* _PROBLEM STATEMENT_: Find the lines in the entries that follow where the word "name" occurs, and state how many there are, with no other words.
——————
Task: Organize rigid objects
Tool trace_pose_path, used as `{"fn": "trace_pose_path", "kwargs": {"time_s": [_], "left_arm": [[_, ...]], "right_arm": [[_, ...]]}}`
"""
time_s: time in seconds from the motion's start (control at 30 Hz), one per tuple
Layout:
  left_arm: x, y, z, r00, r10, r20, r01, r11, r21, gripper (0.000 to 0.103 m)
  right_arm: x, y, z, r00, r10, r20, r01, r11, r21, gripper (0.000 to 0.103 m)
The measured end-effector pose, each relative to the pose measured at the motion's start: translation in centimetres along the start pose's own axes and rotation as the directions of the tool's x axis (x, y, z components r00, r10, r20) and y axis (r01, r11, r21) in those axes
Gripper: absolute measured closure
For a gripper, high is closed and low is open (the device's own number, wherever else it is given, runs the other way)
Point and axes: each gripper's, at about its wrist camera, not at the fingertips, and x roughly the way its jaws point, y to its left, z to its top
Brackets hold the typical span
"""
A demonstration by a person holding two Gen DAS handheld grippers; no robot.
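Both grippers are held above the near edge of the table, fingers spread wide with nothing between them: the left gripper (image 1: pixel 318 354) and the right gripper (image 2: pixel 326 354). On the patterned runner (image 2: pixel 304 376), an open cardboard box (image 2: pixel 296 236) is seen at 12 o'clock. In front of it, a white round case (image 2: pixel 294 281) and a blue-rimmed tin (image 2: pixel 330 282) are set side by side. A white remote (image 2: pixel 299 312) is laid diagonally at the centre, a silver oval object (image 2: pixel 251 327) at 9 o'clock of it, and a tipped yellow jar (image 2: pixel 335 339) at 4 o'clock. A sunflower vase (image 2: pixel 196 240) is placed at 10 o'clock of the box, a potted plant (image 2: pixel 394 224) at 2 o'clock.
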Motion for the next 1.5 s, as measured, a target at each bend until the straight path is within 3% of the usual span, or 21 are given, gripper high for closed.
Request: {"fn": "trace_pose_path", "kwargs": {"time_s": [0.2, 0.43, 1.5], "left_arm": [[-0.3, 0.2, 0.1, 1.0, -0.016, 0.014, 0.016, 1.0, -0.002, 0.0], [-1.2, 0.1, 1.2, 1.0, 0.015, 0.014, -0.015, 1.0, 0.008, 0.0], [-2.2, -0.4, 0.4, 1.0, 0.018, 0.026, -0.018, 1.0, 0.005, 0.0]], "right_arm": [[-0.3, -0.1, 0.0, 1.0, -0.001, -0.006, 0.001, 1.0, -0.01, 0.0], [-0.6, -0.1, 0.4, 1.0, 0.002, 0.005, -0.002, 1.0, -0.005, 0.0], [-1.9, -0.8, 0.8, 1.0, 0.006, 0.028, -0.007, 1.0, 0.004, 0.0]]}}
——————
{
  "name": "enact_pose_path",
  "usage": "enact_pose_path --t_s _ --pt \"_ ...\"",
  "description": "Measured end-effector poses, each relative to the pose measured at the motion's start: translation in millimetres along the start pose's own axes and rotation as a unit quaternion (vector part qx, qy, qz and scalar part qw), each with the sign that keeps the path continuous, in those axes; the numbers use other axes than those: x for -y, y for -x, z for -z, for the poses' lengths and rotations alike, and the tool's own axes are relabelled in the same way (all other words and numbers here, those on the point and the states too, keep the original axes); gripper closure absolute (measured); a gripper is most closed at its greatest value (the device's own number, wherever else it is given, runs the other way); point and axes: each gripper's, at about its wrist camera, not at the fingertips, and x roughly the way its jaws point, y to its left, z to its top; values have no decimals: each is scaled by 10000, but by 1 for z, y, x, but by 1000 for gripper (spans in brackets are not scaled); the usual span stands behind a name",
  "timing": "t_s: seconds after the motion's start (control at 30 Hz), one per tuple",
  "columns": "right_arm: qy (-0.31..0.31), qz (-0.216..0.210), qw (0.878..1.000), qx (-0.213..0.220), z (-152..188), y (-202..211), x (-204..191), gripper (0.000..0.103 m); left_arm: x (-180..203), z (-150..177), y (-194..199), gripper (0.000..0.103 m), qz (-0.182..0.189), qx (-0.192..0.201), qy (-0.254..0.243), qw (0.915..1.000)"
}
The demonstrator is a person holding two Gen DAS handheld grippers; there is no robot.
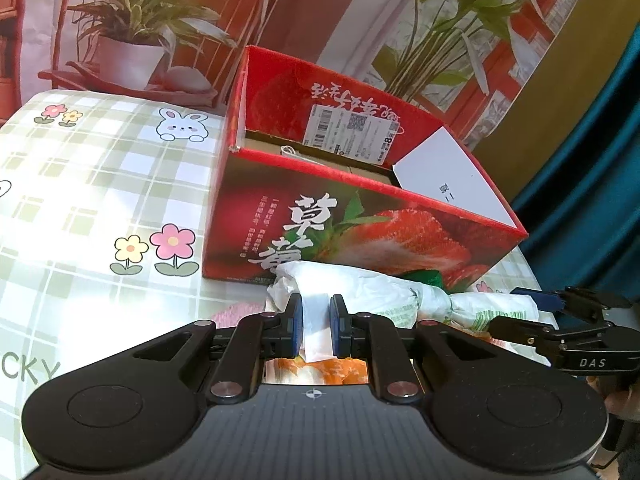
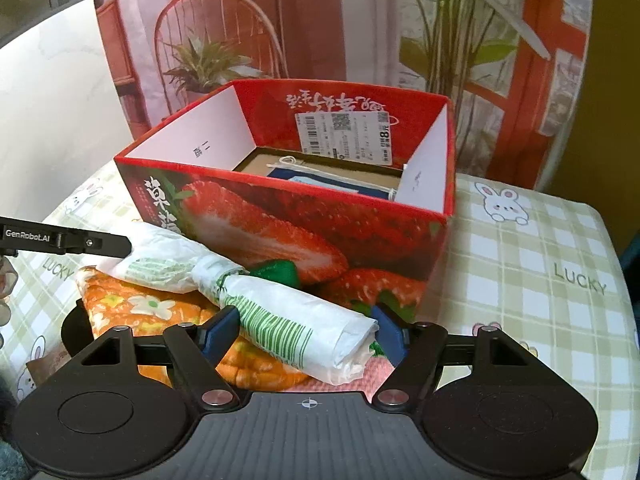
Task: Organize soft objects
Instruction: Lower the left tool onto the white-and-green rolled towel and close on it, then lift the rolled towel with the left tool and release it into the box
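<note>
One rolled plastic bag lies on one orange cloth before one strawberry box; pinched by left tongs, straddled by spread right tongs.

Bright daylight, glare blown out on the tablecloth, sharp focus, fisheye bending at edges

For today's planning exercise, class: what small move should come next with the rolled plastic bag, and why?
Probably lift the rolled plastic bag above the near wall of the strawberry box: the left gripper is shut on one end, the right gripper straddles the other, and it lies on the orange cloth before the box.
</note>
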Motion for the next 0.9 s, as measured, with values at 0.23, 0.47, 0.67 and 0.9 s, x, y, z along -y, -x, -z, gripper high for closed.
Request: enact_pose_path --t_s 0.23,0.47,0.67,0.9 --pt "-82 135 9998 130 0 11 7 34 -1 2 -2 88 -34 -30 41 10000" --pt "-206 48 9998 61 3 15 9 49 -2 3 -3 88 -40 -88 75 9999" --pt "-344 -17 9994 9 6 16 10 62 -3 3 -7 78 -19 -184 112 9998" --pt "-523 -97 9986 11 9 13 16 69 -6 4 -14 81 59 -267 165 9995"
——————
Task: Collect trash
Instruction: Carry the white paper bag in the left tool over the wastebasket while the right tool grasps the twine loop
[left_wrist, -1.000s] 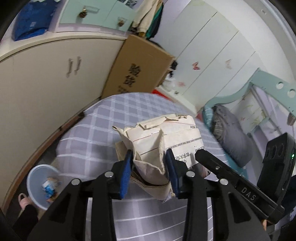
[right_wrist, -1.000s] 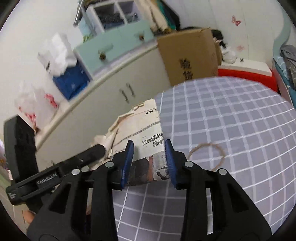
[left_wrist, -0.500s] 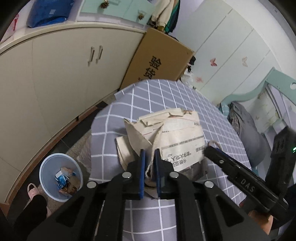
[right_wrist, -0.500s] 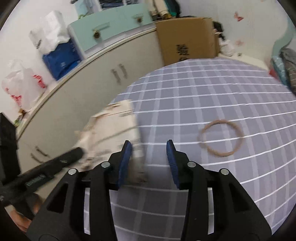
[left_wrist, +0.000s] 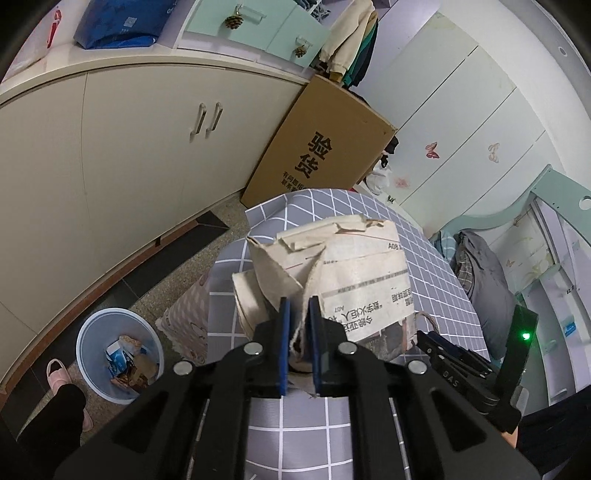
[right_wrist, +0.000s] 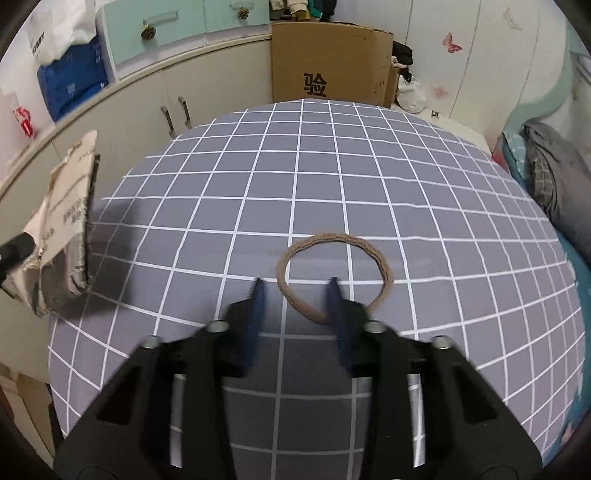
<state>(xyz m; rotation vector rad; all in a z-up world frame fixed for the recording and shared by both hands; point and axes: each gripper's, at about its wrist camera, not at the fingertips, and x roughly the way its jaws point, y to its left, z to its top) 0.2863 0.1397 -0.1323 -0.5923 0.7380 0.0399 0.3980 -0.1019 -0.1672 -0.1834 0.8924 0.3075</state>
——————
* _SOLUTION FOR THIS PROBLEM_: 2